City Finance Director Nicole Jorgensen was uncertain how much of the training budget could be carried over from 2020, but an estimated $15,000 could be cut. The city anticipated additional training costs would be needed in 2022 to compensate for any missed training in 2020 and 2021.
Schultz made a motion to approve the expenditure adjustments to the 2021 budget adding back the $5,500 for the Concord Singers and have the finance director take another look at the training budget.
The motion passed unanimously.
Christian said New Ulm’s tax rate would likely decrease slightly from last year with market values going up.
The final levy will come before the council at the next regular meeting at 4:30 p.m. Tuesday, Dec. 15.
The council received a report from City Engineer Joe Stadheim on the proposed 2021 Capital Improvement Program. The program includes recommendations devoted to the reconstruction of deficient roads and utilities.
In the last 13 years, the city has reconstructed 33.5 miles of roads, averaging 2.6 miles per year. According to Stadheim’s report, the majority of New Ulm roads are adequate.
If approved this year, the program would improve 1.7 miles of roads. Roads recommended for utility, street and alley improvements include: Jefferson Street from 7th N. Street to 12th N. Street; Washington Street from 4th N. Street to 5th N. Street; State Street from 16th S. Street to 17th South Street; Maplewood Drive from Red Bud Road to Ryan Road; 20th North Street from Spring Street to Front Street.
City surface reconstruction projects would include: 3rd North Street from Garden Street to Washington Street; 8th North Street from Franklin Street to Washington Street; 18th North Street from Broadway to State Street; 20th North Street from Highway 14 to North Broadway and Franklin Street from 17th North Street to Highway 14.
Other recommended projects are the traffic signal and ADA improvements at 16th North Street and Highway 14 and pavement reconstruction around hangers and a parking lot at the airport.
A mill and overlay with ADA improvements on 10th S. Street from Broadway to Flandrau State Park could happen but is contingent on the county receiving state park road funds.
These capital projects are estimated at $5.27 million with a bonding need of $2.44 million.
Eric Warmka took the oath of office during the regular city council meeting and officially joined the New Ulm City Council.

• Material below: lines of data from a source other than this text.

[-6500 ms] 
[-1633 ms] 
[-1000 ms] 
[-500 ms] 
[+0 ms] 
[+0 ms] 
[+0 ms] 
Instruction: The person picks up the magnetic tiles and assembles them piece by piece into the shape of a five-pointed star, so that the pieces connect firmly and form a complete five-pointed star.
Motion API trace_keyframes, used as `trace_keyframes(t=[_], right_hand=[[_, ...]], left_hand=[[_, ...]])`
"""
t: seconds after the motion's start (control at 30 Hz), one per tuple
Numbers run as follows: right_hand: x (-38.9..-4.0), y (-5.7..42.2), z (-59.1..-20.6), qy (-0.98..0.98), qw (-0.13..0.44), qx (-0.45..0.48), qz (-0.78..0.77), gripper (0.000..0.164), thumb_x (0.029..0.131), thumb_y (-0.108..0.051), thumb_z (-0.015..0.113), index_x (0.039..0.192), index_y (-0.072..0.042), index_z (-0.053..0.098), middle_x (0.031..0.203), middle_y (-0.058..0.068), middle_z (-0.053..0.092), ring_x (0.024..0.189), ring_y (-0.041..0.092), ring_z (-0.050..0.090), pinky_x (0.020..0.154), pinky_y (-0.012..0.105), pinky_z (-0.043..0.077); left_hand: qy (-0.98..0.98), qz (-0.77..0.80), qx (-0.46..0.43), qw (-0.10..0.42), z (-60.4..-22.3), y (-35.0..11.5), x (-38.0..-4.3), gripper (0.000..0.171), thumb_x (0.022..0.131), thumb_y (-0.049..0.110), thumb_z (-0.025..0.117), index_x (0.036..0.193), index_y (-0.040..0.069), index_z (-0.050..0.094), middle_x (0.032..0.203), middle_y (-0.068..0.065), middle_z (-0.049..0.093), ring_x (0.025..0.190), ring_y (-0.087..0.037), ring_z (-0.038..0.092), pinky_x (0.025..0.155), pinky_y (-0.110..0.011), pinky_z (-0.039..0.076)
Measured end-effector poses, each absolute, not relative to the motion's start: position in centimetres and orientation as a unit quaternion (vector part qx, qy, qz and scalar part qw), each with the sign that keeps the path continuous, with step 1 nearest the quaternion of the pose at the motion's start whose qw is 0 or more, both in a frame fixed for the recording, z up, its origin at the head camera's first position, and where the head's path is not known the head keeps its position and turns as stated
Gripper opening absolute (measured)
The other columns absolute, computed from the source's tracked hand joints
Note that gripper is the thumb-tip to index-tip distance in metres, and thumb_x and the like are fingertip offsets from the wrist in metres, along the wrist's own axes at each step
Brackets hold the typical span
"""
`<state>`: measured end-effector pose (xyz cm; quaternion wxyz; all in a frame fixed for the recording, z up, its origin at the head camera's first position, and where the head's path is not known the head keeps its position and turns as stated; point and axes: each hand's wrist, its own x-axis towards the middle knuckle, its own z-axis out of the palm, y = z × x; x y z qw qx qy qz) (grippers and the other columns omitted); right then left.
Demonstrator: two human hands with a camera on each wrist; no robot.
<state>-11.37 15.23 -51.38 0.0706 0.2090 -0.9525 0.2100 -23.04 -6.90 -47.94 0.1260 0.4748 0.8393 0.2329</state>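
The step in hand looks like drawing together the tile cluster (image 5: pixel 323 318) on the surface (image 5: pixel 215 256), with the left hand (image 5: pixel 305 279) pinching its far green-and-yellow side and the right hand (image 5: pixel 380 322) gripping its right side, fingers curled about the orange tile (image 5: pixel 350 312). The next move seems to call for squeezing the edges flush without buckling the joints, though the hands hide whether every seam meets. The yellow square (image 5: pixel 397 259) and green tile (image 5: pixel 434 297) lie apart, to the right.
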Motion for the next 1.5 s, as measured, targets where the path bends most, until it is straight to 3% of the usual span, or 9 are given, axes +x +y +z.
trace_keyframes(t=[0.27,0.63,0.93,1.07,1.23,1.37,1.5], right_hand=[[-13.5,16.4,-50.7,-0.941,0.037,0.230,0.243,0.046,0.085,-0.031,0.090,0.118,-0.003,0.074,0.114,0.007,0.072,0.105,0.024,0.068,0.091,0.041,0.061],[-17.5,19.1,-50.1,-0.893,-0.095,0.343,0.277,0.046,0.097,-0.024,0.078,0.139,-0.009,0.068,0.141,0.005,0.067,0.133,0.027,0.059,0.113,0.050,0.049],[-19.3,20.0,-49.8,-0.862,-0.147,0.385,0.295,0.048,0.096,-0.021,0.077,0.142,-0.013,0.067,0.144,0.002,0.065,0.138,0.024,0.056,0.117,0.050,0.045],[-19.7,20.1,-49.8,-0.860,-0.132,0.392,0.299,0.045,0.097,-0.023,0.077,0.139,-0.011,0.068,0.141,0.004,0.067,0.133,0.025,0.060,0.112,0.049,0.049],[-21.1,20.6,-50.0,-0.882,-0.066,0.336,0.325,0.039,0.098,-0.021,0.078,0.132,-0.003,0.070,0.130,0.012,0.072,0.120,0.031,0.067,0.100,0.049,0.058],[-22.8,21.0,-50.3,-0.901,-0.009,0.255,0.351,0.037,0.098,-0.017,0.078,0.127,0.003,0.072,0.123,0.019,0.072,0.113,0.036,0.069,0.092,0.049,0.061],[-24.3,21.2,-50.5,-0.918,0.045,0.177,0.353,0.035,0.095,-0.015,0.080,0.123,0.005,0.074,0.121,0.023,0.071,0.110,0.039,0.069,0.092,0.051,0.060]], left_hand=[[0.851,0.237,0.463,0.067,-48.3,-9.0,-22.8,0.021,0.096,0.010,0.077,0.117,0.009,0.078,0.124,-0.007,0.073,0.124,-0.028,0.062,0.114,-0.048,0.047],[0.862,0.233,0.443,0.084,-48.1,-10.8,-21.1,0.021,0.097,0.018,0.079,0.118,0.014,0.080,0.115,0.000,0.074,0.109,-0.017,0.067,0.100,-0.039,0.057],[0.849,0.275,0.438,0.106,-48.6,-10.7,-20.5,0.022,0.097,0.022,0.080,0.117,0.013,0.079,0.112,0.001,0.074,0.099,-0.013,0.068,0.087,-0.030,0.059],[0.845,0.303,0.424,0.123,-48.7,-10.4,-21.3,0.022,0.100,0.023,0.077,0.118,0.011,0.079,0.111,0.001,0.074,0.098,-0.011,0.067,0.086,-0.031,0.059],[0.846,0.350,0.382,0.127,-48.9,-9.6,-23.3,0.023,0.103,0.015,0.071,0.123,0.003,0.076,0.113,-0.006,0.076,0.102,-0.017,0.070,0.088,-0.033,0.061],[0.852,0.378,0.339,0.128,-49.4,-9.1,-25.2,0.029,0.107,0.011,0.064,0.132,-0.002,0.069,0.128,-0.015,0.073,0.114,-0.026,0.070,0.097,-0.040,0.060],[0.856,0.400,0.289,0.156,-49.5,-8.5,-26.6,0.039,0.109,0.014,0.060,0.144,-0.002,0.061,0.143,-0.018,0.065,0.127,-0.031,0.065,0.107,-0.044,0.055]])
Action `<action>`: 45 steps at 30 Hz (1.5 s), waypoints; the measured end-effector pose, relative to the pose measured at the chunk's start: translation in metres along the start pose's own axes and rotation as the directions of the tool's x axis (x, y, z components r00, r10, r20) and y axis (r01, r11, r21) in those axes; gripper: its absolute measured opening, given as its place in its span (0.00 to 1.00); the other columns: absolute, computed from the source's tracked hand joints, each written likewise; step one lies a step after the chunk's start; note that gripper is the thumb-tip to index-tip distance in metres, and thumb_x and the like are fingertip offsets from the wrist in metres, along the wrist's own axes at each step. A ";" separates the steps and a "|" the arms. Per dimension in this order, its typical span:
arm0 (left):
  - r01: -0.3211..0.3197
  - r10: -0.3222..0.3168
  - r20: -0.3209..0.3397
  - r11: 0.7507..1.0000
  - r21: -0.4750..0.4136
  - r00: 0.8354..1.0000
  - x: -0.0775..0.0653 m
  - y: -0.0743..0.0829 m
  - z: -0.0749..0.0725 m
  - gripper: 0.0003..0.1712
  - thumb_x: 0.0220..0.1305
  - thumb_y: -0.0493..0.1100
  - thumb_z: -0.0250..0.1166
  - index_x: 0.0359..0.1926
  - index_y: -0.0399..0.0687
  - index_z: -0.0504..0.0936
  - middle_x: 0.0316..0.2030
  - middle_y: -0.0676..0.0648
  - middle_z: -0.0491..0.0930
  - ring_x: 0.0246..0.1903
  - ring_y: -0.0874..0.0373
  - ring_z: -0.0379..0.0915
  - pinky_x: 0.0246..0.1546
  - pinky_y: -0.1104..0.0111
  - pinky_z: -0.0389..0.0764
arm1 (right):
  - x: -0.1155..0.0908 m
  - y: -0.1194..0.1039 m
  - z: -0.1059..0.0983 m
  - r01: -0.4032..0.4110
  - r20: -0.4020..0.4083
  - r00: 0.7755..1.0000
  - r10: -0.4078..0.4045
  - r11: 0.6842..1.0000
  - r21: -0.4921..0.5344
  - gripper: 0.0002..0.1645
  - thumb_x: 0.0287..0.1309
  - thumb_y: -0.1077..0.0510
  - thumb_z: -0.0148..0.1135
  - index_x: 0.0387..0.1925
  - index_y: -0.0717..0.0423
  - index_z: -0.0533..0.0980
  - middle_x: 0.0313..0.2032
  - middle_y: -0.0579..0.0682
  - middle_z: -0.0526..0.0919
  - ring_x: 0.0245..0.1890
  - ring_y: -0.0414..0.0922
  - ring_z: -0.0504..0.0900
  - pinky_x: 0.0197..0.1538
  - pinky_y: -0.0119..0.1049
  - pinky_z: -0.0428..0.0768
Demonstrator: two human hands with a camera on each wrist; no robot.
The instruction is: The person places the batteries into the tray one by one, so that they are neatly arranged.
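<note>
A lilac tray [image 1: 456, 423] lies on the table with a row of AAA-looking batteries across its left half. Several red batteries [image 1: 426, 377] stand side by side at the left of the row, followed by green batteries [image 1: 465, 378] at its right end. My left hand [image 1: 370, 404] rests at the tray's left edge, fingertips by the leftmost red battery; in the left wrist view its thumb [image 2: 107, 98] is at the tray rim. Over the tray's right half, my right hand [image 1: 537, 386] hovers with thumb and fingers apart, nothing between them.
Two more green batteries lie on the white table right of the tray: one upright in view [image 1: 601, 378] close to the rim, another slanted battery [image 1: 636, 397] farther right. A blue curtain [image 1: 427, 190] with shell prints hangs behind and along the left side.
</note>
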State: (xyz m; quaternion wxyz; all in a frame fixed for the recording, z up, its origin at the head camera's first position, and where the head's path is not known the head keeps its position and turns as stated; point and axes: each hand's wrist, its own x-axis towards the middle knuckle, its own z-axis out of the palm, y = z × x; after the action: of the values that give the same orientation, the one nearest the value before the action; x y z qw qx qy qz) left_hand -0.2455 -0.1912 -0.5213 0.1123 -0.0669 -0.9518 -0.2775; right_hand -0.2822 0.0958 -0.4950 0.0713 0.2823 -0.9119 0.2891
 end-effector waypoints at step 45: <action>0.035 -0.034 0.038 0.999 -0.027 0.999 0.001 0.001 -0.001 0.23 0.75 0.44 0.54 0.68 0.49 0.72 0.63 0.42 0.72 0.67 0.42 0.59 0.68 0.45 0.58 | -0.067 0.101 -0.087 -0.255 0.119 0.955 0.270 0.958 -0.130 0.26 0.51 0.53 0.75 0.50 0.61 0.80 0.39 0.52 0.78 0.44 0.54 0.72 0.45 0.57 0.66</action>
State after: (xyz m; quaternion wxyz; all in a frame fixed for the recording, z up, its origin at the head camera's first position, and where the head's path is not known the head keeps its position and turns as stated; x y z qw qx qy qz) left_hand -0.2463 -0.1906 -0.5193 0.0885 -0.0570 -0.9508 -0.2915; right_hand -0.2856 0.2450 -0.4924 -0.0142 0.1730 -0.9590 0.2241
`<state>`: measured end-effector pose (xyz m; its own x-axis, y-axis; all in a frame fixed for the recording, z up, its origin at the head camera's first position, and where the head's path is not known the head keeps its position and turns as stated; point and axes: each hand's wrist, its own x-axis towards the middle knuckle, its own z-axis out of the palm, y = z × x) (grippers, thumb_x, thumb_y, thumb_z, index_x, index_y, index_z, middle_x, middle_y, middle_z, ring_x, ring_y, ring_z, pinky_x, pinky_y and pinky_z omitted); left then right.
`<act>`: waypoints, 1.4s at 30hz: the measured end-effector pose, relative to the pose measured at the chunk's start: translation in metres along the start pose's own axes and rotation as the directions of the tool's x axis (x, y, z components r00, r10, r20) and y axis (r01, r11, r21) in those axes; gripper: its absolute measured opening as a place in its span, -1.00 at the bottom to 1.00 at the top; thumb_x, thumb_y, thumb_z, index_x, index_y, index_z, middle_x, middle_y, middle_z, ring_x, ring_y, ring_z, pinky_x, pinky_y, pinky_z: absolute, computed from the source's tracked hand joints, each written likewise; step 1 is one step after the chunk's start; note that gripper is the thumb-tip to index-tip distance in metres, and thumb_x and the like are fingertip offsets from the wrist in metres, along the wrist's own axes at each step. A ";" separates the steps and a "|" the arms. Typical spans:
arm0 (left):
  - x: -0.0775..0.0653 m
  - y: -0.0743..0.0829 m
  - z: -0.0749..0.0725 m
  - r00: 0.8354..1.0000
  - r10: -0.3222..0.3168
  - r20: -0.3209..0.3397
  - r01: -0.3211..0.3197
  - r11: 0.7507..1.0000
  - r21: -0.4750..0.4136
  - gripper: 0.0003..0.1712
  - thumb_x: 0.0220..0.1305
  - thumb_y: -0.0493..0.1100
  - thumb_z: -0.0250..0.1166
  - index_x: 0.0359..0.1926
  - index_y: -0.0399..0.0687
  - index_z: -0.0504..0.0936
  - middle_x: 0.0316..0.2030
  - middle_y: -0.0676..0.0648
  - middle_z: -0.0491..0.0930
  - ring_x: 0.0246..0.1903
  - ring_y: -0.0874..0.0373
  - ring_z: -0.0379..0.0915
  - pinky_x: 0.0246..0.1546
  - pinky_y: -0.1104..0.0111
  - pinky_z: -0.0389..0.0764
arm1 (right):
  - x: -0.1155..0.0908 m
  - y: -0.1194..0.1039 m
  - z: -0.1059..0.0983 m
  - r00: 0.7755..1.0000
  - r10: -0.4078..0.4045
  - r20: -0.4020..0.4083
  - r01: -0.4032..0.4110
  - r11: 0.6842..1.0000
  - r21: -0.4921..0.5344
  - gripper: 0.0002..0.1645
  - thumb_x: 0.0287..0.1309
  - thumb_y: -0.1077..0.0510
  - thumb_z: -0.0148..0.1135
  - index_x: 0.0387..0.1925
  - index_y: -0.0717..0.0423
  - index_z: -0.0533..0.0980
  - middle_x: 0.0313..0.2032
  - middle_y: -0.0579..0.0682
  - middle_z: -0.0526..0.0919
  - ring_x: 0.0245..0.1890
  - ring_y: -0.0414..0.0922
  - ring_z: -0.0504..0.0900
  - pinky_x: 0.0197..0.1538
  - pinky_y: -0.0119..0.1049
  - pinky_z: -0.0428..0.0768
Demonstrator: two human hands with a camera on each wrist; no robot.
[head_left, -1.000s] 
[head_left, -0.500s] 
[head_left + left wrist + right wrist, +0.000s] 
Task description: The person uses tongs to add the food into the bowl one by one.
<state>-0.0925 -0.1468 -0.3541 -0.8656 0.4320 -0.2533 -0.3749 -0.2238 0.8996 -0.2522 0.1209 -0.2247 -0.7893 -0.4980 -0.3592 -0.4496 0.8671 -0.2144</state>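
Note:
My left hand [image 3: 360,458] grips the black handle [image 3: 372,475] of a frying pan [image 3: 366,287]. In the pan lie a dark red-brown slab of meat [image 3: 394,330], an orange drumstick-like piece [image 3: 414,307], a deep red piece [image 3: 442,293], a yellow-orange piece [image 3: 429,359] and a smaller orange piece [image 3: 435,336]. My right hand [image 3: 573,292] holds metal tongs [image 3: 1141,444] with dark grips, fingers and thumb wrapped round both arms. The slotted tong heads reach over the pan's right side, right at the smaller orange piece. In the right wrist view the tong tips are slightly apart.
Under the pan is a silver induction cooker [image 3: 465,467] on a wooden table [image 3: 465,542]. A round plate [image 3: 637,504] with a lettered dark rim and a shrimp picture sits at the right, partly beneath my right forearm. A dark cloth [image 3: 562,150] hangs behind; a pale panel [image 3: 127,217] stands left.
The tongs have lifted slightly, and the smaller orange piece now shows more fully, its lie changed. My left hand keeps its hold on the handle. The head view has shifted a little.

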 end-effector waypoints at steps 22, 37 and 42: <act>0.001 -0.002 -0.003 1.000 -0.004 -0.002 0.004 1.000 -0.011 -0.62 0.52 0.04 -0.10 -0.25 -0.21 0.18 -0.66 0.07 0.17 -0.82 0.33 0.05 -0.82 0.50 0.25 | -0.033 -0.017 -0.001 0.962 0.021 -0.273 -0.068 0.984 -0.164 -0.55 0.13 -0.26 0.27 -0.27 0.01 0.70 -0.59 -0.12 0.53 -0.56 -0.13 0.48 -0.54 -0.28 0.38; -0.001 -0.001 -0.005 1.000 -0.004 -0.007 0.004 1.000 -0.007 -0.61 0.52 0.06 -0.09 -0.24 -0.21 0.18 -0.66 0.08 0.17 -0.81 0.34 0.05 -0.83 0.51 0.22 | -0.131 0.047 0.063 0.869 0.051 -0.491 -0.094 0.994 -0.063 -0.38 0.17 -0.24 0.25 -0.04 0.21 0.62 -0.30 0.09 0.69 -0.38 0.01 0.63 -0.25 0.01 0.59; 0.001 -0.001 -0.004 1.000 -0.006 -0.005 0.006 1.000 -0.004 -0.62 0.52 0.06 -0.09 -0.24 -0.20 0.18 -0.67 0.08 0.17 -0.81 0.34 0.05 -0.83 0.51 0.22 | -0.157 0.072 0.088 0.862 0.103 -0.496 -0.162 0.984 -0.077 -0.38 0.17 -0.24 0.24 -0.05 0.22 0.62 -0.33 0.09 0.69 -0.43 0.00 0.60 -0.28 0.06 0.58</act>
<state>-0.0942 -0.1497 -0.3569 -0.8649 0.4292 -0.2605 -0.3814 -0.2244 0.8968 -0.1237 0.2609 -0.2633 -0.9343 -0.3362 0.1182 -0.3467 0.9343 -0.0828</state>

Interviews were conducted before the Nov. 17 city council meeting to elect a candidate to fill the unexpired term of former Ward 2 councilor Lisa Fischer. Warmka was unanimously selected by the council to complete the term.
Warmka’s first action as a city councilor was to make a motion to adopt a new City Councilor Handbook. The new handbook was created to help new council members. In addition to Warmka, Andrea Boettger will take over as the new council president in January.